Top of Dataset excerpt

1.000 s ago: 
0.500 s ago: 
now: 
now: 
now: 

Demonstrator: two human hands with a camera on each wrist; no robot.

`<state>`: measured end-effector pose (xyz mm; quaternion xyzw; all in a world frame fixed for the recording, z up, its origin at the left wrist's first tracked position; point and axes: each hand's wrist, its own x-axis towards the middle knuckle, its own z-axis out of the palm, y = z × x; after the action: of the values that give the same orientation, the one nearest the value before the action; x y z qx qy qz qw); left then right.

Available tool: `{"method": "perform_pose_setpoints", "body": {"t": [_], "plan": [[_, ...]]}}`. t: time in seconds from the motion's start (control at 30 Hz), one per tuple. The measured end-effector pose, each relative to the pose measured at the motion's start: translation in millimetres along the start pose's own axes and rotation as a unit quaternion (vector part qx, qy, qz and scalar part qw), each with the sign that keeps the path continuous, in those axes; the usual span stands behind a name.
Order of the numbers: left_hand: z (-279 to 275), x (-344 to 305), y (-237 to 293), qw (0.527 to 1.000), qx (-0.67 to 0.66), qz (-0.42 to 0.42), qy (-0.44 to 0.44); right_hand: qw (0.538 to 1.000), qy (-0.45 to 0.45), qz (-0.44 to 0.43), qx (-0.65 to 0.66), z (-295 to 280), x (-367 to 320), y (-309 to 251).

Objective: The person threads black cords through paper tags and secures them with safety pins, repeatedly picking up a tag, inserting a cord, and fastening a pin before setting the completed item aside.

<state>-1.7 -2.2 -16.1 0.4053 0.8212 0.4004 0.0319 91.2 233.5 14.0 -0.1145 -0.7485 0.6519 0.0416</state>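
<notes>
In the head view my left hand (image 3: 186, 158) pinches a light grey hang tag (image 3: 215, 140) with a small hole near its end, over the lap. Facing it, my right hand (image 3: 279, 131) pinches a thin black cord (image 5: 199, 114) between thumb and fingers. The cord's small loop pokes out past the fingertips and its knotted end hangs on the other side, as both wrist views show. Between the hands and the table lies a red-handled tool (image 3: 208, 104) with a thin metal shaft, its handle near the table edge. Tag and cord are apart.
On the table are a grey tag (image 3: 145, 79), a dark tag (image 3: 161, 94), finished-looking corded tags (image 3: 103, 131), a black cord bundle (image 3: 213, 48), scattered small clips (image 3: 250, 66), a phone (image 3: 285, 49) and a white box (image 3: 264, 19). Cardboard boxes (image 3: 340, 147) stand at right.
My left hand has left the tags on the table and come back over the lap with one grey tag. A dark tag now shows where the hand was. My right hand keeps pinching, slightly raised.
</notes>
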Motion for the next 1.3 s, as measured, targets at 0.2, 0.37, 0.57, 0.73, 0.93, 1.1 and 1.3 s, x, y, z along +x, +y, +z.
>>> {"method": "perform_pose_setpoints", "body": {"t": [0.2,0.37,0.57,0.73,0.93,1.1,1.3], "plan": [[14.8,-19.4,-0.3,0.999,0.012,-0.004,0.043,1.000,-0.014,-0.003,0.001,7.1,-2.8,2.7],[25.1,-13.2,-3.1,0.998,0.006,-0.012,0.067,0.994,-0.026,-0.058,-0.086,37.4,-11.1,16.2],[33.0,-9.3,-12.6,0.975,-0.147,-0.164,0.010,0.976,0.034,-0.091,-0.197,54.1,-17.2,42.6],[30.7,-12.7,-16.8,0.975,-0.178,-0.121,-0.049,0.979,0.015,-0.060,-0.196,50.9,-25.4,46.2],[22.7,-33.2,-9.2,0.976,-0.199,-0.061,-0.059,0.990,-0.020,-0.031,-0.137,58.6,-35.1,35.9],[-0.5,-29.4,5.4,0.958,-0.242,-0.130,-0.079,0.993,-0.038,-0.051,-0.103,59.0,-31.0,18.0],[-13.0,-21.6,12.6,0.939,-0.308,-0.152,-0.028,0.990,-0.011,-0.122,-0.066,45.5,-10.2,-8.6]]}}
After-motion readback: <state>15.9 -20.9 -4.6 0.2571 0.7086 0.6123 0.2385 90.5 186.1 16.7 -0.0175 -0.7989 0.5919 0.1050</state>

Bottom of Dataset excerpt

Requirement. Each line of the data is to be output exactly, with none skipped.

Solution for this task.
1.000 s ago: 
0.500 s ago: 
now: 
now: 
now: 

Demonstrator: two human hands with a camera on each wrist; no robot.

`<state>`: measured end-effector pose (xyz mm; quaternion xyzw; all in a world frame fixed for the recording, z up, its origin at the left wrist's first tracked position; point and axes: each hand's wrist, its own x-axis towards the middle knuckle, its own z-axis out of the palm, y = z × x; after the action: of the values that give the same orientation, the one nearest the value before the action; x y z qx qy qz qw); left then right.

Available tool: `{"method": "perform_pose_setpoints", "body": {"t": [_], "plan": [[_, ...]]}}`. t: time in seconds from the motion's start (control at 30 Hz), one per tuple. The measured end-effector pose, each relative to the pose measured at the motion's start: translation in millimetres along the start pose's own axes and rotation as a unit quaternion (vector part qx, qy, qz and scalar part qw), each with the sign that keeps the path continuous, in those axes; the usual span stands behind a name.
Order of the numbers: left_hand: z (-279 to 275), x (-344 to 305), y (-237 to 293), qw (0.527 to 1.000), qx (-0.67 to 0.66), qz (-0.42 to 0.42), qy (-0.44 to 0.44); right_hand: qw (0.538 to 1.000), qy (-0.45 to 0.45), qz (-0.44 to 0.43), qx (-0.65 to 0.66), z (-295 to 280), x (-367 to 320), y (-309 to 251).

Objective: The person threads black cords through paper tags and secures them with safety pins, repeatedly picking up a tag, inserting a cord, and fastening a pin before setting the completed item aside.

<state>-1.7 -2.2 -16.1 0.4053 0.8212 0.4004 0.0319 91.2 233.5 14.0 -0.1145 -0.7485 0.6519 0.0416</state>
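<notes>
In the head view my left hand (image 3: 186, 158) pinches a light grey hang tag (image 3: 215, 140) with a small hole near its end, over the lap. Facing it, my right hand (image 3: 279, 131) pinches a thin black cord (image 5: 199, 114) between thumb and fingers. The cord's small loop pokes out past the fingertips and its knotted end hangs on the other side, as both wrist views show. Between the hands and the table lies a red-handled tool (image 3: 208, 104) with a thin metal shaft, its handle near the table edge. Tag and cord are apart.
On the table are a grey tag (image 3: 145, 79), a dark tag (image 3: 161, 94), finished-looking corded tags (image 3: 103, 131), a black cord bundle (image 3: 213, 48), scattered small clips (image 3: 250, 66), a phone (image 3: 285, 49) and a white box (image 3: 264, 19). Cardboard boxes (image 3: 340, 147) stand at right.
My left hand has left the tags on the table and come back over the lap with one grey tag. A dark tag now shows where the hand was. My right hand keeps pinching, slightly raised.
</notes>
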Motion for the next 1.3 s, as measured, targets at 0.2, 0.37, 0.57, 0.73, 0.93, 1.1 and 1.3 s, x, y, z along +x, +y, +z.
>>> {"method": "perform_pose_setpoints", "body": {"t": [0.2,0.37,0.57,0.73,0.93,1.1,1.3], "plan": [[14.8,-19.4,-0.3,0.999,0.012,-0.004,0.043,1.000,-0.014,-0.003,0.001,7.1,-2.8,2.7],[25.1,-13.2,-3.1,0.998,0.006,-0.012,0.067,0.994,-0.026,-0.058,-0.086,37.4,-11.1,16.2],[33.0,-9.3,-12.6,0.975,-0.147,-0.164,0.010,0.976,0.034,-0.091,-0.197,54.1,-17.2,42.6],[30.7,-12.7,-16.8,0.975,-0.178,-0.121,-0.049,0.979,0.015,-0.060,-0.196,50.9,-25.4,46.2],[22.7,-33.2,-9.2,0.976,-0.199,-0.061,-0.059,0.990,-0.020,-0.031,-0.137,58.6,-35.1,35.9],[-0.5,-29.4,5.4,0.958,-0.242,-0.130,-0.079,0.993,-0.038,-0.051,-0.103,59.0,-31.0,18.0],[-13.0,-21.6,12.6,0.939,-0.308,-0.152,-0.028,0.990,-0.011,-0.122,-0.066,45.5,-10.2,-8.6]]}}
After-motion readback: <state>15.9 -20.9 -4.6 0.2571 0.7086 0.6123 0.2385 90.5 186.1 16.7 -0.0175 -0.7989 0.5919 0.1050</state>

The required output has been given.